From Deadly Virus to Vaccine: The COVID Pandemic One Year Later
An Infectious Disease Expert and Professor at New York Medical College Explains Treatments, Immunity, and Vaccines During Touro Research Day Keynote Address
Over the past year, the medical community marshaled its full array of resources to combat COVID-19, the virus that has resulted in millions of deaths worldwide. With New York, and Westchester in particular, at the epicenter of the major outbreak of COVID-19 in the United States last March, Abhay Dhand, M.D., director of transplant infectious diseases and the Antimicrobial Stewardship Program at Westchester Medical Center (WMC) and associate professor of clinical medicine at New York Medical College (NYMC), quickly found himself in a frontline role treating COVID-19 patients.
As this year’s keynote speaker at Touro College’s Annual Research Day, Dr. Dhand shared how the medical community harnessed their ever-evolving knowledge of COVID-19 to best care for patients.
During his talk, Dr. Dhand touched on the history of coronaviruses, with an emphasis on the varieties that jumped from animals to humans and are associated with pandemics, including Middle Eastern Respiratory Syndrome (MERS), Severe Acute Respiratory Syndrome (SARS) and most recently COVID-19.

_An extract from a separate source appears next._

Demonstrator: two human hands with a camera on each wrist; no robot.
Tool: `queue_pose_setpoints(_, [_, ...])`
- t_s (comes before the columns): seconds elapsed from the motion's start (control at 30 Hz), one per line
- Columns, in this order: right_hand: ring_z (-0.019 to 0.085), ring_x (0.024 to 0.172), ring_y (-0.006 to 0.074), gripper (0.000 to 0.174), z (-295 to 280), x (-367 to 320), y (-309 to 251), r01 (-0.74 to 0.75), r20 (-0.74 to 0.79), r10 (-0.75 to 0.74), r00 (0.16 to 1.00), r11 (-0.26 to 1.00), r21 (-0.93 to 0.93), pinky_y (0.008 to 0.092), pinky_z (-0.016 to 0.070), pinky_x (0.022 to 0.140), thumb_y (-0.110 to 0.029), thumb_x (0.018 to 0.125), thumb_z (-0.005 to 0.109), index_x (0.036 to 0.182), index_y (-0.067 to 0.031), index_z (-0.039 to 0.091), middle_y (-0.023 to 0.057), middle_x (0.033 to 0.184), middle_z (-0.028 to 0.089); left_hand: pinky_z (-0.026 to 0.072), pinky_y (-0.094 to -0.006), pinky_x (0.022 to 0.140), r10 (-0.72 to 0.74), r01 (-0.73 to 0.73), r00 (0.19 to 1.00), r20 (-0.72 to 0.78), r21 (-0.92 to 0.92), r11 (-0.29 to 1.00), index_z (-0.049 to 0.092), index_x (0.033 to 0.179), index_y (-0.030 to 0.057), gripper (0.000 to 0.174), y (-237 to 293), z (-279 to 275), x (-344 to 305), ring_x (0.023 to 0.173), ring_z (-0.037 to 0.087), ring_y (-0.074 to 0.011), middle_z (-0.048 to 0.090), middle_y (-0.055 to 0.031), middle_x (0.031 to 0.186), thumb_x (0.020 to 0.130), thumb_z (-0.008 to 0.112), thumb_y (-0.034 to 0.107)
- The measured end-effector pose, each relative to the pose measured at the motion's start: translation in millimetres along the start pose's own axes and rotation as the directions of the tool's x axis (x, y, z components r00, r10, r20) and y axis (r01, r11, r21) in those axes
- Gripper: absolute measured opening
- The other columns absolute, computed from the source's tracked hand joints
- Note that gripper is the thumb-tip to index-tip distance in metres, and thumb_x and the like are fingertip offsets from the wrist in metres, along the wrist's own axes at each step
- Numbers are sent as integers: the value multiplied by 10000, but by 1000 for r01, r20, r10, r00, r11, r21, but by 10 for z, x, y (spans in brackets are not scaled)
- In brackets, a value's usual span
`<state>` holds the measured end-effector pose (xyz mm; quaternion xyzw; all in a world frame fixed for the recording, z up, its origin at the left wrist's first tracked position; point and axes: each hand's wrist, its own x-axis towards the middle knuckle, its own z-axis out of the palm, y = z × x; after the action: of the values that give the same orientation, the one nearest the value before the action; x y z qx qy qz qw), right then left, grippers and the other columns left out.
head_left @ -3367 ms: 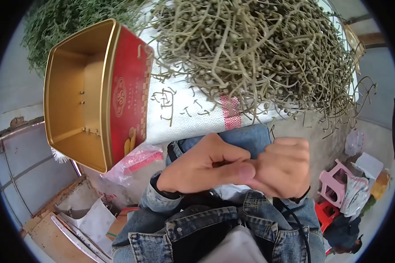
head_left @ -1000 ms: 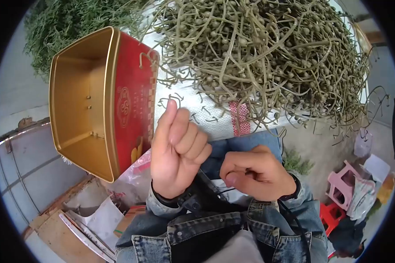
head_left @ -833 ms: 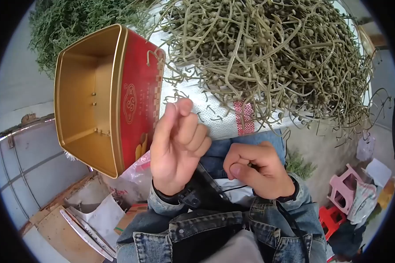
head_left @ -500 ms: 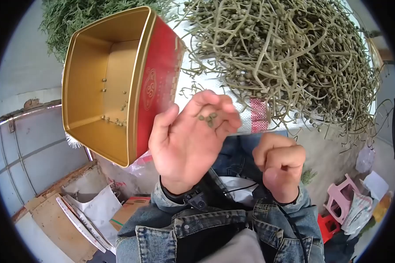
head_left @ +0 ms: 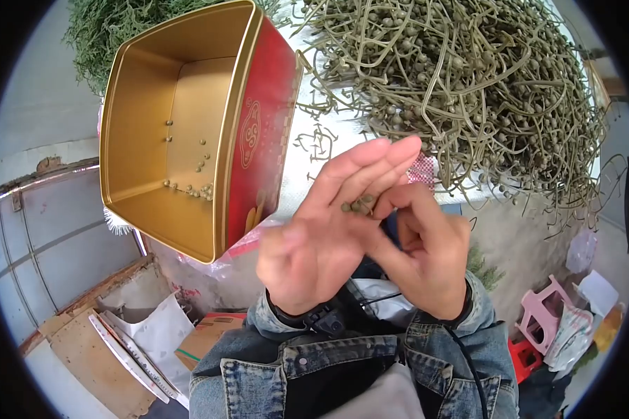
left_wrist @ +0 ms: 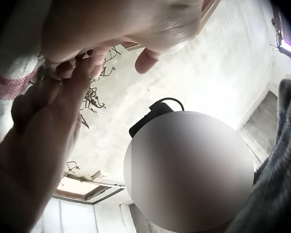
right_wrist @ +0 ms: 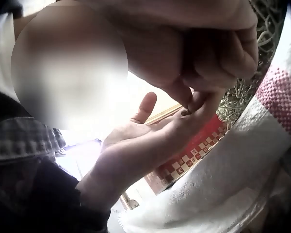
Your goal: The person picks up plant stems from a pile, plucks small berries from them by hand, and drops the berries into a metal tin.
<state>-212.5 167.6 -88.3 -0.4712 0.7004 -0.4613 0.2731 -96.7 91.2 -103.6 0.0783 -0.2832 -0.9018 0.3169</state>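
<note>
In the head view my left hand [head_left: 321, 237] is palm up, fingers stretched toward the pile, with several small round green pods [head_left: 356, 205] on it near the base of the fingers. Over that palm comes my right hand [head_left: 430, 255], index finger bent and thumb reaching across, fingertips right at the pods; I cannot tell whether they pinch one. The right wrist view shows one pod [right_wrist: 185, 111] at the right fingertips. A red tin [head_left: 269, 126] with a gold inside lies tipped toward me at left, several loose pods [head_left: 201, 190] inside.
A large heap of stalks with round heads [head_left: 461, 84] covers the white woven sack [head_left: 314, 167]. Short stem pieces [head_left: 316, 142] lie beside the tin. Green foliage [head_left: 105, 42] is at the back left. A pink stool [head_left: 541, 314] and red stool [head_left: 524, 359] stand at right.
The hands were together, then parted. The left hand swung toward the tin and opened, and more pods show inside the tin. Now the right hand has moved left over the left palm.
</note>
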Motion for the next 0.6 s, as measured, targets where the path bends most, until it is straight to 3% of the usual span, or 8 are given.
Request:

“The amount of learning that we have been able to do in the last year is a big win for science and our knowledge has exponentially increased, which has translated to better care of our patients,” said Dr. Dhand.
Dr. Dhand discussed the factors contributing to the severity of the disease in some patients, including age, comorbidities, with obesity posing the greatest risks for reasons not completely understood, and genetic factors, which could help identify those at greater higher risk in the future. He also described various treatment options, from convalescent plasma therapy, using donated plasma from those who had recovered from COVID-19, to the use of monoclonal antibodies and, most recently, the COVID-19 vaccines, which have shown a high degree of efficacy.
Dr. Dhand explained that it is vital everyone who can get the vaccine do so—even those who have previously recovered from the virus. Dr. Dhand shared data from a recent study in the New England Journal of Medicine, comparing those with natural immunity to those who had been vaccinated. “The study showed that after natural infection only 44 percent of patients retained the antibodies beyond the 100th day, compared to vaccine recipients who six months later still had a high level of antibody persistence across all age groups, from the young to the elderly,” he said. Studies have also shown that antibody response was stronger against new strains of the virus among those with natural exposure who had also been vaccinated as compared to those who had just natural exposure.
Dr. Dhand concluded his fascinating and timely presentation by focusing on the possible consequences of the emerging variants of COVID-19, which have the potential to spread faster, evade detection by diagnostic tests and be less susceptible to therapeutic agents and vaccine-induced immunity.
“When we reflect back on where we started in March 2020, treatments have completely changed,” he said. “We realize that whatever we learn may not be true in one month or two months and so with this and any infectious disease, we always have to be willing to unlearn and relearn again.”
Trained in infectious diseases and geographic medicine at Tufts University-School of Medicine, Dr. Dhand has served as a faculty member in at NYMC since 2007. During the current pandemic, he helped devise and was involved in: devising and implementing COVID-19 clinical pathways at WMC; clinical trials regarding use of COVID convalescent plasma; risk factors associated with severity of COVID; use of COVID-19 monoclonal antibodies; organ transplantation & COVID-19; and clinical outcomes research in patients hospitalized with COVID-19.